Pounded Yam In Vienna

I came to this big city of Austria where cold is so bitter that it bit deep into the soul of the skin. Usually because there are no direct flights from Lagos to Vienna, one always has to go through one European country or the other to get here. Owing to the length of travel, there is the general feeling of one travelling from Nigeria so far away to come to Austria. And so here I “so far away in Austria

When I came, I was sure that for the entire four weeks duration of my holidays I was going to be more than far away from my normal Nigeria (Yoruba) meals. I was prepared for the long wait during which I would miss “eba” amala, occasional tuwo, fufu and lafun with their complementary “ewedu”, “gbegiri,” ila, and ogbono soups! I was therefore ready to eat leaves and fruits as these “white” people call it cabbage and sala. I was really ready to adapt my stomach to the dictation of the moments. My host came in and announced that there was an African and indeed Nigerian restaurant not far from where we stayed. At the restaurant, Pounded yam with its complementary egusi soup (the favorite dish for foreigners in Nigeria) was served. He described the place and i followed him with the “eyes” of my inner mind. Suddenly he suggested we go there and I became more than curious.

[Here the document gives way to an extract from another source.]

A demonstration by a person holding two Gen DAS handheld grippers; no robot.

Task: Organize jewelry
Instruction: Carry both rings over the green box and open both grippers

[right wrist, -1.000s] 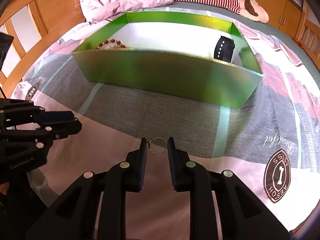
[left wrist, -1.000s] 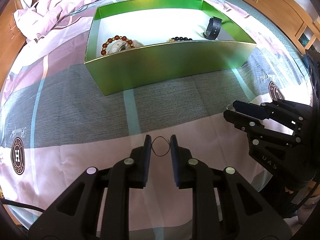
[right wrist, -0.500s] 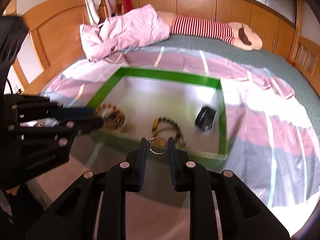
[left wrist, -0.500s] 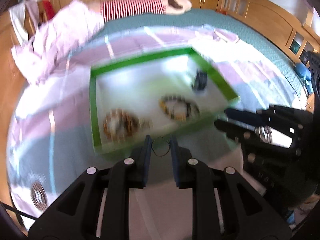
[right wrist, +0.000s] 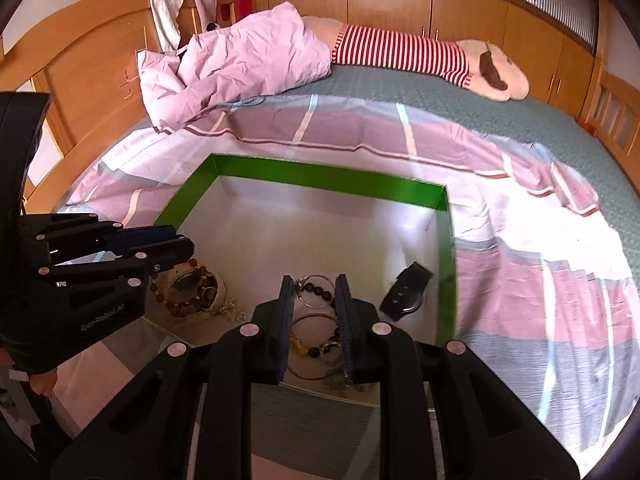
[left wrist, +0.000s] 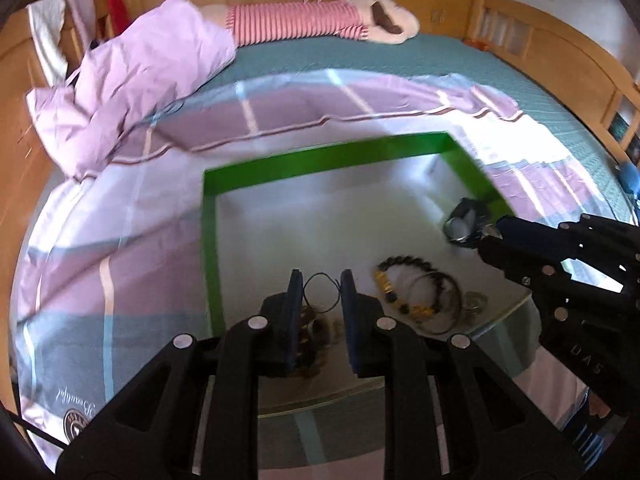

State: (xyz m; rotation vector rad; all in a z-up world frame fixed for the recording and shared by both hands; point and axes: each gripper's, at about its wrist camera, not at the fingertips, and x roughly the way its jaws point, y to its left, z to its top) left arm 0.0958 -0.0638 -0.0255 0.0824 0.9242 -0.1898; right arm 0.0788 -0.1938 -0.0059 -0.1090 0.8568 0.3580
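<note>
A green box with a white floor (left wrist: 320, 160) (right wrist: 328, 178) lies on the bed. My left gripper (left wrist: 321, 290) is shut on a thin black cord ring (left wrist: 320, 293), held above the box's near left part. My right gripper (right wrist: 315, 294) is shut on a thin metal ring (right wrist: 314, 292), held above the box's near middle. Inside the box lie a brown bead bracelet on a pale dish (right wrist: 188, 292), a black bead bracelet with gold beads (left wrist: 408, 284) (right wrist: 316, 344) and a black watch (right wrist: 406, 292) (left wrist: 466, 222).
A crumpled pink quilt (right wrist: 240, 64) and a striped plush toy (right wrist: 420, 56) lie at the far end of the bed. Wooden bed rails (left wrist: 560, 60) run along both sides. The patterned sheet (right wrist: 540, 260) surrounds the box.
Both grippers rose and moved forward from the sheet in front of the box to above its inside, each still holding its ring. The view now looks down into the box.
</note>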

We walked to this little space and entered the room. It was filled with some friendly looking Africans, about eight of them. They were busy drinking, smoking and talking away the young evening. The kind of reports one got at home back in Nigeria was that “our boys” were suffering, missing home and missing all those things that make home, home. The reports were not friendly and they indicated Nigerians actively engaged in prostitutions, drug sales, illegal entrepreneurships and all sorts of sad news meant to portray “away” as indeed unfriendly and cruel. However, here were these young lads sitting down, relaxed and chatting away. Instantly I knew i was in a place organised and arranged by Nigerians. I felt at home immediately and no one needed to tell me that the local language that these folks were using was Ibo language. They stopped and looked at us as we approached further into the restaurant and took our seats. There were four of us and i was the only African in the group. On the back ground, music flowed from the maestro, Osita Osadebe. His guitar tunes reminded me that i could never have been more than fortunate to be born Nigerian. When I heard the drums, the familiar tunes of his rendition, i became a fool of my own nostalgia. I constantly shook my head in awe wondering how fortunate I could have been to be inside such familiar background. So, i listened, i smiled and continued to enjoy the moment that connected me straight and back to my roots. The room was warm, the folks were relaxed and completely occupied with each others company. I soon became part of them as my body became totally accustomed to the climate and forgot that i was in Vienna, the city with cold weather. (when we finished, my host told me he wanted to show me the easiest and fastest way to Nigeria, I was curious, then he opened the door of the restaurant, the cold air of the Austria atmosphere hit me, the silence of the street, the air of individuality and the structures of their composed city all confronted me and reminded me that i was still far away from Nigeria. Stepping out of the restaurant meant returning to reality: what the Americans will say “reality check”)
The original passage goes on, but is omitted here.